What the exercise asks
When you copy the material, keep each line exactly as it appears.

Data below
--
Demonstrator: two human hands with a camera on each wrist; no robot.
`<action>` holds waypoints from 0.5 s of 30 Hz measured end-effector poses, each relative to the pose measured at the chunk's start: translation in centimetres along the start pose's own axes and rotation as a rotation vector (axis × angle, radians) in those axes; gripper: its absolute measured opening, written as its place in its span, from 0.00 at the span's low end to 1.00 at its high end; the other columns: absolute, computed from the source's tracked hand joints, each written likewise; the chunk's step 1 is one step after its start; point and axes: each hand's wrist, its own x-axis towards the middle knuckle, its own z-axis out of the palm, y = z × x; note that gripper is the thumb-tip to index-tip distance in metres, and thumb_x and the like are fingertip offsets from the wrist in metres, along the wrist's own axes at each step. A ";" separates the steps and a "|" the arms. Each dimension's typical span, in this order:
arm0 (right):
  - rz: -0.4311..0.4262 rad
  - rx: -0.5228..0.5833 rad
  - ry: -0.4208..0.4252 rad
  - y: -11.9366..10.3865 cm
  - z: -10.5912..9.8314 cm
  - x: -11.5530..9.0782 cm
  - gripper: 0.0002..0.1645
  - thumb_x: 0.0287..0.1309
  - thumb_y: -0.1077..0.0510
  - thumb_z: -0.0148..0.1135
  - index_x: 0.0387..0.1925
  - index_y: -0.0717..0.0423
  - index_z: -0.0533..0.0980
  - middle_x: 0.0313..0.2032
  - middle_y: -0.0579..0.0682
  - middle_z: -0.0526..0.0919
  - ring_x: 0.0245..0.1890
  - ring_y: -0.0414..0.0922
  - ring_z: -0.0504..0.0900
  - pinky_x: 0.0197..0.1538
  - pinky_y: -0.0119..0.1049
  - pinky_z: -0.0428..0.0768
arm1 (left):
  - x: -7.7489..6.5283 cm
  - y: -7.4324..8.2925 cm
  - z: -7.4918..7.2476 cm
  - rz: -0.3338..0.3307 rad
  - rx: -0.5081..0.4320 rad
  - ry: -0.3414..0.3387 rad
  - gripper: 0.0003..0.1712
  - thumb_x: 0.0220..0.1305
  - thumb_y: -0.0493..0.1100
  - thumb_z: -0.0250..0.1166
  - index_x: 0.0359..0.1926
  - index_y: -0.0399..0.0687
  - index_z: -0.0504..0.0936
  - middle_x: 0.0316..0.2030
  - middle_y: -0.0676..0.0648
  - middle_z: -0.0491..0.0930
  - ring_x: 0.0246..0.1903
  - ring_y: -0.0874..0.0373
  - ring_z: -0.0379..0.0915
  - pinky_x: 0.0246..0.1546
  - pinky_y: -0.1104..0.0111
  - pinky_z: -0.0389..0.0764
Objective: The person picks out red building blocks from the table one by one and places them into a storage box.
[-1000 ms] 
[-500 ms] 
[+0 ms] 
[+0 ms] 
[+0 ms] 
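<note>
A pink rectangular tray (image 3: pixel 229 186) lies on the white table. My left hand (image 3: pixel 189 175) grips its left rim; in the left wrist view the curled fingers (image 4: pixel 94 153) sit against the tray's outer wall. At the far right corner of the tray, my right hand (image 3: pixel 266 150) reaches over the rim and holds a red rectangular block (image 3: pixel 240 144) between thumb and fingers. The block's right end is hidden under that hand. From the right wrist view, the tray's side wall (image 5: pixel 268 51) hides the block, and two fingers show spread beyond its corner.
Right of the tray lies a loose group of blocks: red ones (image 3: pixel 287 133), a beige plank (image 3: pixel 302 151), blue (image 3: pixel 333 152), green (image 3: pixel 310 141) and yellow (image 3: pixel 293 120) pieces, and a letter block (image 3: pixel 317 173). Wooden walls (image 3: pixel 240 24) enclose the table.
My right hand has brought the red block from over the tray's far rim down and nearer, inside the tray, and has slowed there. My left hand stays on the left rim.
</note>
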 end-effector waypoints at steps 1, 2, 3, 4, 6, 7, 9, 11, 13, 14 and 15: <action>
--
Answer to the problem
Demonstrator: two human hands with a camera on each wrist; no robot.
`<action>` holds waypoints from 0.5 s of 30 Hz measured end-effector poses, each relative to the pose measured at the chunk's start: translation in centimetres along the start pose's own axes and rotation as a rotation vector (axis × angle, radians) in those axes; gripper: its absolute measured opening, written as its place in its span, from 0.00 at the span's low end to 1.00 at its high end; the other columns: absolute, computed from the source's tracked hand joints, each written likewise; the chunk's step 1 is one step after its start; point and axes: each hand's wrist, its own x-axis towards the middle knuckle, its own z-axis out of the palm, y = z × x; note that gripper is the thumb-tip to index-tip distance in metres, and thumb_x and the like are fingertip offsets from the wrist in metres, along the wrist's own axes at each step. A ";" separates the steps and a "|" the arms. Each dimension's typical span, in this order:
arm0 (right):
  - rz: -0.4311..0.4262 rad
  - rx: -0.5228..0.5833 rad
  - ry: -0.4208..0.4252 rad
  - y: -11.9366..10.3865 cm
  - z: -10.5912..9.8314 cm
  - x: -11.5530..9.0782 cm
  - gripper: 0.0002..0.1645
  - thumb_x: 0.0287..0.1309
  - thumb_y: -0.1077..0.0510
  - thumb_z: -0.0148..0.1135
  - index_x: 0.0387..0.1925
  - index_y: -0.0717..0.0423
  - index_z: -0.0533..0.0980
  - middle_x: 0.0313..0.2032
  - middle_y: -0.0579..0.0682
  - middle_z: -0.0526..0.0919
  - ring_x: 0.0245..0.1890
  - ring_y: -0.0414..0.0922
  - ring_z: -0.0504..0.0900
  - pinky_x: 0.0197..0.1538
  - pinky_y: -0.0119..0.1049
  - pinky_z: -0.0428..0.0768
arm1 (left):
  - x: -7.7489..6.5283 cm
  - y: -7.4324..8.2925 cm
  - z: -7.4918..7.2476 cm
  - rz: -0.3338..0.3307 rad
  - rx: -0.5081..0.4320 rad
  - ry: -0.3414..0.3387 rad
  - gripper: 0.0003..0.1712
  - thumb_x: 0.0220..0.1305
  - thumb_y: -0.0493..0.1100
  - thumb_z: -0.0250..0.1166
  - index_x: 0.0359..0.1926
  - index_y: -0.0399..0.0687
  - index_z: -0.0504..0.0936
  - middle_x: 0.0316..0.2030
  - middle_y: -0.0676..0.0648
  - middle_z: -0.0491..0.0930
  - ring_x: 0.0246..0.1903
  - ring_y: -0.0874..0.0373
  - ring_z: -0.0379..0.0915
  - pinky_x: 0.0246..0.1546
  - pinky_y: -0.1104..0.0111
  - pinky_z: -0.0389..0.0764
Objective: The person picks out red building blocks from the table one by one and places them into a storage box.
[-1000 ms] 
[-500 ms] 
[+0 ms] 
[+0 ms] 
[+0 ms] 
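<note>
A pink rectangular tray (image 3: pixel 229 186) lies on the white table. My left hand (image 3: pixel 189 175) grips its left rim; in the left wrist view the curled fingers (image 4: pixel 94 153) sit against the tray's outer wall. At the far right corner of the tray, my right hand (image 3: pixel 266 150) reaches over the rim and holds a red rectangular block (image 3: pixel 240 144) between thumb and fingers. The block's right end is hidden under that hand. From the right wrist view, the tray's side wall (image 5: pixel 268 51) hides the block, and two fingers show spread beyond its corner.
Right of the tray lies a loose group of blocks: red ones (image 3: pixel 287 133), a beige plank (image 3: pixel 302 151), blue (image 3: pixel 333 152), green (image 3: pixel 310 141) and yellow (image 3: pixel 293 120) pieces, and a letter block (image 3: pixel 317 173). Wooden walls (image 3: pixel 240 24) enclose the table.
My right hand has brought the red block from over the tray's far rim down and nearer, inside the tray, and has slowed there. My left hand stays on the left rim.
</note>
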 end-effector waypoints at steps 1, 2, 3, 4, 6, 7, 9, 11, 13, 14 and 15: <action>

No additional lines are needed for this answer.